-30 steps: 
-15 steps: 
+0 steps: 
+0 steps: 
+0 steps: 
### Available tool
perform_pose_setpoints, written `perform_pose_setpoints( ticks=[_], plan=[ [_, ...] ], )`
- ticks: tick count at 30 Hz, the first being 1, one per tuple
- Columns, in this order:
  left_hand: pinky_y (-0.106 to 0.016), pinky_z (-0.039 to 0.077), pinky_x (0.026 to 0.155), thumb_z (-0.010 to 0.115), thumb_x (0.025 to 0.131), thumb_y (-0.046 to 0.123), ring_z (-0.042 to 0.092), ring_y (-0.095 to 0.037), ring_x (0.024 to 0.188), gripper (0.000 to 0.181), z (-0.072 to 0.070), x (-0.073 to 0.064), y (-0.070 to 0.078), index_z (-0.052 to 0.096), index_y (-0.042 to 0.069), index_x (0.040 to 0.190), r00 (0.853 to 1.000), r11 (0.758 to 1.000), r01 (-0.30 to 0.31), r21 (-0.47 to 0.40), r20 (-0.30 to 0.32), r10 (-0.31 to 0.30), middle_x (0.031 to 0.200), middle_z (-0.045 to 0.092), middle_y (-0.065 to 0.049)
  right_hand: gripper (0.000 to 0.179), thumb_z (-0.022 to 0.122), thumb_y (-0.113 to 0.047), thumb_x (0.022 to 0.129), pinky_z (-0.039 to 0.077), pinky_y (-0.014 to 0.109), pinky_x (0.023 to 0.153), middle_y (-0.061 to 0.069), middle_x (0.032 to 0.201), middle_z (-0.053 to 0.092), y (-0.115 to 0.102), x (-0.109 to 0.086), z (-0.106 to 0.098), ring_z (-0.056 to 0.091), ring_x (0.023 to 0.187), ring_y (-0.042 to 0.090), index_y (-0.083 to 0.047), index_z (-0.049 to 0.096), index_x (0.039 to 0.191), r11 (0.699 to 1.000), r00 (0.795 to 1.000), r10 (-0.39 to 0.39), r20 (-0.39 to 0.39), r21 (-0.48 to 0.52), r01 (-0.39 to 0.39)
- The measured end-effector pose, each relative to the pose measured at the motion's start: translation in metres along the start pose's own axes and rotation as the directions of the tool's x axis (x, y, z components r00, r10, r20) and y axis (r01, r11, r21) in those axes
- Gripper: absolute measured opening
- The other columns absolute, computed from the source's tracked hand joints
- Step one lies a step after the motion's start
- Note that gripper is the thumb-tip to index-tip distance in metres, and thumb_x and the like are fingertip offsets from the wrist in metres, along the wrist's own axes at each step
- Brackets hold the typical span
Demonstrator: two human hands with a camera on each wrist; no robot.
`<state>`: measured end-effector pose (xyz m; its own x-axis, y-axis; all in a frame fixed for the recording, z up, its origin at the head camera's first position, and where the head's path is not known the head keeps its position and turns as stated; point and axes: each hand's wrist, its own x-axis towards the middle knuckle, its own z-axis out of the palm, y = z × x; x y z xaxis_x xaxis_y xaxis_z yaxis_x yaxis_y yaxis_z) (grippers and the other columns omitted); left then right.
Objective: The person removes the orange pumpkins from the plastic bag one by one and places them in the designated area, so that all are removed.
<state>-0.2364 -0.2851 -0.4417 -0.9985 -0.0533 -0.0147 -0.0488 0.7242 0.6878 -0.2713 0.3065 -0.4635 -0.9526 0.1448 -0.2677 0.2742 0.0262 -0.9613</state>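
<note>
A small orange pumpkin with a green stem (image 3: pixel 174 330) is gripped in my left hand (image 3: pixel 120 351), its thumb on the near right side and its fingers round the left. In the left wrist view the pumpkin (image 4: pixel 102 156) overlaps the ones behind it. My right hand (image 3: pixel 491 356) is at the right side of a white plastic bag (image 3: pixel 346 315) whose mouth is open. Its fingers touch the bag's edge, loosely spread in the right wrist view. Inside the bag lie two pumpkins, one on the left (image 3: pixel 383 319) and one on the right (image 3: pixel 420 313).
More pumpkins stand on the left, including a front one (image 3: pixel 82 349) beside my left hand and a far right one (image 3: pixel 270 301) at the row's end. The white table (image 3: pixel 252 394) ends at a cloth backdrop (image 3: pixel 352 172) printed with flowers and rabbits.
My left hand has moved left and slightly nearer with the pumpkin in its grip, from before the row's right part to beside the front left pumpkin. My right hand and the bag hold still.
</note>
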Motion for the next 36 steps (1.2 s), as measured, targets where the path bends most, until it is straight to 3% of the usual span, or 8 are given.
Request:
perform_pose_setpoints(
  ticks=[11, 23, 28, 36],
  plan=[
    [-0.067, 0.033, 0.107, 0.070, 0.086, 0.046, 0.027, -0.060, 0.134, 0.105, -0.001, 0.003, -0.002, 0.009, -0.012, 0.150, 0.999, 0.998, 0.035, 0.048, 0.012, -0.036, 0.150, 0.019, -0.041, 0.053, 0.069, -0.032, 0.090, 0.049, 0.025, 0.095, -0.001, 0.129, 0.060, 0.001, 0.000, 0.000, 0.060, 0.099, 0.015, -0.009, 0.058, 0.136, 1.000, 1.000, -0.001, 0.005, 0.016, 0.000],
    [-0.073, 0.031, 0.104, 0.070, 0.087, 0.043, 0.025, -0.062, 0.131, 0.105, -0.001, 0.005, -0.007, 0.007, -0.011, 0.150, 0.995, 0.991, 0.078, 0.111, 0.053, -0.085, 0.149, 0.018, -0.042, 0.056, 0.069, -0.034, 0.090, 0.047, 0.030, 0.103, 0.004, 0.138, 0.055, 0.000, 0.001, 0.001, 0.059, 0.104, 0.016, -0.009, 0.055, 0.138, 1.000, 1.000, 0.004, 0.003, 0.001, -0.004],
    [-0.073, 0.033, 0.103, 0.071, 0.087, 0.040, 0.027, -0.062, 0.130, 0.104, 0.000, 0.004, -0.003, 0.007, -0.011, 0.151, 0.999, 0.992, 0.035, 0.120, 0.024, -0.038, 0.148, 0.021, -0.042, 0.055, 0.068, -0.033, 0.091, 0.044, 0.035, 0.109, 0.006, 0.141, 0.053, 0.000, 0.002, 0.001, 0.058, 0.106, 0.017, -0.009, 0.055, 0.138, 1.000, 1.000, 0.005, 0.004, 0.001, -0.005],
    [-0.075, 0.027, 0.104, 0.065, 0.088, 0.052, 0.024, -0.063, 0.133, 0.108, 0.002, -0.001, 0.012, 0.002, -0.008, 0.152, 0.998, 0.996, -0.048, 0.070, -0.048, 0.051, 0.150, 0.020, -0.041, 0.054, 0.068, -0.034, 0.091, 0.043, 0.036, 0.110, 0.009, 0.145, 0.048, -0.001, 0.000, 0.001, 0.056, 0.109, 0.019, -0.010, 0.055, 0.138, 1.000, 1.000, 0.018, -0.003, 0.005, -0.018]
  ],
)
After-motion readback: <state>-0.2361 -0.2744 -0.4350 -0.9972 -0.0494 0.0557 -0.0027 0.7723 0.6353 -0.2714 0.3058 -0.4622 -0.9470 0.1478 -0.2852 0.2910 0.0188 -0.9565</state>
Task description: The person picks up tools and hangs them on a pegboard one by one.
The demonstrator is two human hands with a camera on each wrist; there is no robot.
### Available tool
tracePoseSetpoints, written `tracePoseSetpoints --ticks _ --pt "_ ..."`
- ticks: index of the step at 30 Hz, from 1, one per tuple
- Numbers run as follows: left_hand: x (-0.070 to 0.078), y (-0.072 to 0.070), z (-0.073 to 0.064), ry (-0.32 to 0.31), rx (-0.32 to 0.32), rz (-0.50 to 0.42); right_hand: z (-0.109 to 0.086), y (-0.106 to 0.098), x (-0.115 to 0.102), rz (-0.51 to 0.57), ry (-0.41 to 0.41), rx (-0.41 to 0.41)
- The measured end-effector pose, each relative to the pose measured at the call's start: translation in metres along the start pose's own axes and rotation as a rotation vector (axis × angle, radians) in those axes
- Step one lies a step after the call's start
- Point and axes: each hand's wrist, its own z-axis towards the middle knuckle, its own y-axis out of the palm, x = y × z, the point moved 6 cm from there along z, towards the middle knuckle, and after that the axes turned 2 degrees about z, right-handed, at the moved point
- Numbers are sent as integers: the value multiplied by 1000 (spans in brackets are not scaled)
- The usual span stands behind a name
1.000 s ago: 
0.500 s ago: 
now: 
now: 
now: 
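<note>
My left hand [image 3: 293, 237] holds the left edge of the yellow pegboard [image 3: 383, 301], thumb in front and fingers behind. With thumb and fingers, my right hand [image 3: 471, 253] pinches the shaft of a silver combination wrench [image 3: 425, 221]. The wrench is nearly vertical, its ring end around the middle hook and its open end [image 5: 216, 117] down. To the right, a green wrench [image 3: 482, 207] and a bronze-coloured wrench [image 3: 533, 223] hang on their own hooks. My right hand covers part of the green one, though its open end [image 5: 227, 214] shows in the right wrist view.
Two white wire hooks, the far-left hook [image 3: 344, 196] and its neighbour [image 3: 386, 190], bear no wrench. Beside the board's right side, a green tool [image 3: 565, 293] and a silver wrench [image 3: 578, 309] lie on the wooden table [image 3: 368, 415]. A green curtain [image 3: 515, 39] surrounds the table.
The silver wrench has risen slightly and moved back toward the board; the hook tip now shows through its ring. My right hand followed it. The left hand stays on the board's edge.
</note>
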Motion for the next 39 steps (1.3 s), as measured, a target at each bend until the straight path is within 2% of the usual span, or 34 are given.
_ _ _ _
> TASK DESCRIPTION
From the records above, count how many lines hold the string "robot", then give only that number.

> EXPECTED ANSWER
2